Instructions to follow:
Copy precisely the first line of the material below and every later line, stopping with the line that contains "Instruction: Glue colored".

Extracted data:
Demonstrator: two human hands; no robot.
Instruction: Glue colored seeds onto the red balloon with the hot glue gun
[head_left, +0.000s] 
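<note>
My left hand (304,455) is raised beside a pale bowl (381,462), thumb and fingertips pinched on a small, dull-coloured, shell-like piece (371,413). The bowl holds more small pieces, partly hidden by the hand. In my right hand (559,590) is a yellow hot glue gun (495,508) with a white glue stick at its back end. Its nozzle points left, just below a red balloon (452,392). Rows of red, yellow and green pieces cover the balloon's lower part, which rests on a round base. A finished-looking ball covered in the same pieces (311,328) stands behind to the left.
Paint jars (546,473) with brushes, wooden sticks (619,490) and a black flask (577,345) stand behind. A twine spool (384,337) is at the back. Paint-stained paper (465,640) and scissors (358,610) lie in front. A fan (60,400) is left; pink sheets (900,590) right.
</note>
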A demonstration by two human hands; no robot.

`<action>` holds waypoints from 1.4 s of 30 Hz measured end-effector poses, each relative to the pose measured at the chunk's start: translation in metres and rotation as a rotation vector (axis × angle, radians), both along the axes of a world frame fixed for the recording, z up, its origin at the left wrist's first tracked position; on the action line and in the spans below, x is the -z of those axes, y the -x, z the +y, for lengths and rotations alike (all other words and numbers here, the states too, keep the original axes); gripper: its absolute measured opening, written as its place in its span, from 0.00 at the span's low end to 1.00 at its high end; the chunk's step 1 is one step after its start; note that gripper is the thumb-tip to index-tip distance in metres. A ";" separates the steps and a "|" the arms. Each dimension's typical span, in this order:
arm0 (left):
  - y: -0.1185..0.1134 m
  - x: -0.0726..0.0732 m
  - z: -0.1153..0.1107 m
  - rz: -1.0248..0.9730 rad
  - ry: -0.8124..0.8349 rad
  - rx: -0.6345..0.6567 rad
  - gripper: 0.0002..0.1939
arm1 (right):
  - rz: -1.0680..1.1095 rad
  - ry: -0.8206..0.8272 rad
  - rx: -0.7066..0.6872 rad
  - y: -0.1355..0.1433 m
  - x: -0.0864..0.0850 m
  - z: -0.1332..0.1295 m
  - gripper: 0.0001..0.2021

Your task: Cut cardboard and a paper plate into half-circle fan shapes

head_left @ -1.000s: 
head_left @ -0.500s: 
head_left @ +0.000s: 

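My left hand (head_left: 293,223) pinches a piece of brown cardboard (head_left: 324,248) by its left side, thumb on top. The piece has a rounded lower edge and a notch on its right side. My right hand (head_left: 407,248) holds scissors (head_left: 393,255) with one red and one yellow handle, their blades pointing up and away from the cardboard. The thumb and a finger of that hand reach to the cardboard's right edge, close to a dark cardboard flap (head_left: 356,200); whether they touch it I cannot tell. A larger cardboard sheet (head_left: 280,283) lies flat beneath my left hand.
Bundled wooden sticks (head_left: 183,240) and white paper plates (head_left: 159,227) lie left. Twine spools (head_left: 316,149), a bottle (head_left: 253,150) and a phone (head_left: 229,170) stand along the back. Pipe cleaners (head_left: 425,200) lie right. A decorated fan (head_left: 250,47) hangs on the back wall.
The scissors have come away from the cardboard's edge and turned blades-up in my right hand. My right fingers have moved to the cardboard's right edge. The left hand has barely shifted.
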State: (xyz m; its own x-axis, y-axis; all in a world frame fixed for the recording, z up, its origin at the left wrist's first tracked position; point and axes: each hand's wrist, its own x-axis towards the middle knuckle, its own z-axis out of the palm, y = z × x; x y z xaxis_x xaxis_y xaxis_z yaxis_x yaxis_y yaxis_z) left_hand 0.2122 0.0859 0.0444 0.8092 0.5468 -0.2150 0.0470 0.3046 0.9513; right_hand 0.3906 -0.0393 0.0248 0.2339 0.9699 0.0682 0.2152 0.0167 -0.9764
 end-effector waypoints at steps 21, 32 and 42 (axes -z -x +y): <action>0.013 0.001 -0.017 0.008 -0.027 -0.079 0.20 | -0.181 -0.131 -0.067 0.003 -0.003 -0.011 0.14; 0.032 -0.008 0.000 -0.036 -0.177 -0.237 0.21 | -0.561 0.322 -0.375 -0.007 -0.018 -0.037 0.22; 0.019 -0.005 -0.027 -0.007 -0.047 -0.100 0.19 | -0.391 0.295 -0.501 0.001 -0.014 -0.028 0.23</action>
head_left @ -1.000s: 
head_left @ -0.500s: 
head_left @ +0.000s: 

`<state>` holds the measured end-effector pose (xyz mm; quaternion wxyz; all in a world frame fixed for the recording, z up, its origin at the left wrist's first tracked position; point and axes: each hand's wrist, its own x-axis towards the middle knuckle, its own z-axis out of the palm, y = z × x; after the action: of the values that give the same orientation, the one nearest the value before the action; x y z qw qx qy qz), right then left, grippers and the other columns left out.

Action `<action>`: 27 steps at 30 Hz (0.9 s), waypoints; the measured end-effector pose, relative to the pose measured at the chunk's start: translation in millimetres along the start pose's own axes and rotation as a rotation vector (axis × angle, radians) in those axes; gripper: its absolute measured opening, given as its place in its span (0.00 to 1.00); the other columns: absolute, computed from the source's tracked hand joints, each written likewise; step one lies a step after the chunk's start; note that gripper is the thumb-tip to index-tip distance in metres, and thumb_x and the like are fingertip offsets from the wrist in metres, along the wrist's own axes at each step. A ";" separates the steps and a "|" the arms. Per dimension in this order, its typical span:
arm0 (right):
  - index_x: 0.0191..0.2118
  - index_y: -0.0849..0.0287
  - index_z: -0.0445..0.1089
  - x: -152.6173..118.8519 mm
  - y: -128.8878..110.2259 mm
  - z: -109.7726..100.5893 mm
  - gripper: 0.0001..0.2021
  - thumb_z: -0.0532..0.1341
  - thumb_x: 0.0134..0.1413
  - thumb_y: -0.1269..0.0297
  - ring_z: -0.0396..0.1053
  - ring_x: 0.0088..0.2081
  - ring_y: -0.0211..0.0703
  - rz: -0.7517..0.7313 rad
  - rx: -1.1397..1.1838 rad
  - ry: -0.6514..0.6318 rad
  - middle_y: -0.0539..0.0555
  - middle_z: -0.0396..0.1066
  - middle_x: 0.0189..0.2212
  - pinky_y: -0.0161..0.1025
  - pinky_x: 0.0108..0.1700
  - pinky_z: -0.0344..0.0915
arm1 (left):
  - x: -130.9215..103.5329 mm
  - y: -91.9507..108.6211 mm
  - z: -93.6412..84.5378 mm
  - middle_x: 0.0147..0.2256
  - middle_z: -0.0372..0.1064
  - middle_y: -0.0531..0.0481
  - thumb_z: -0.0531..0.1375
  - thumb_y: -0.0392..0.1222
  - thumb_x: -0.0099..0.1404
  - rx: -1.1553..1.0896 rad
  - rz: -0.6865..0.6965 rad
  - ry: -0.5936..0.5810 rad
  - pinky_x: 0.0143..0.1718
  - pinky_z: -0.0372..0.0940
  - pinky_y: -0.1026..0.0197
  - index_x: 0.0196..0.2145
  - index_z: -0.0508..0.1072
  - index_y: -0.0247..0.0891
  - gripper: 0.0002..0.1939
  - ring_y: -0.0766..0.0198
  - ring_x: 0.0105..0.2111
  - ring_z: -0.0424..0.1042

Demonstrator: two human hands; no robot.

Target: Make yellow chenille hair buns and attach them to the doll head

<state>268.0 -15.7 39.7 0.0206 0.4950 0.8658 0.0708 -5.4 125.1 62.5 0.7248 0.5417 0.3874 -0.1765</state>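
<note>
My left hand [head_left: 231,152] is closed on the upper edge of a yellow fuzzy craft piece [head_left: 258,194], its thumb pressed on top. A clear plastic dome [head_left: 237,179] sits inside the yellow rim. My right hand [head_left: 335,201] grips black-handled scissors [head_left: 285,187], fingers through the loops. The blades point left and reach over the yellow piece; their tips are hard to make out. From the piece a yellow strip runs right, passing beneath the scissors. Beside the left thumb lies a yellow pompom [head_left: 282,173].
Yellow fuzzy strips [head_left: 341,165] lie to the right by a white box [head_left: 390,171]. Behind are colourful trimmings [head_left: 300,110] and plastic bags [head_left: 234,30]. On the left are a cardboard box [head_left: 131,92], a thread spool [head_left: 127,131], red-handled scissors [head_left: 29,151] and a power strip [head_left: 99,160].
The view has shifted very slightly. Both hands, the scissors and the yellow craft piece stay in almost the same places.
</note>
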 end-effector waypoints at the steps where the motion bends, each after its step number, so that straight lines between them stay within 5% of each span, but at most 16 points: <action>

Response below:
Demonstrator: two human hands; no robot.
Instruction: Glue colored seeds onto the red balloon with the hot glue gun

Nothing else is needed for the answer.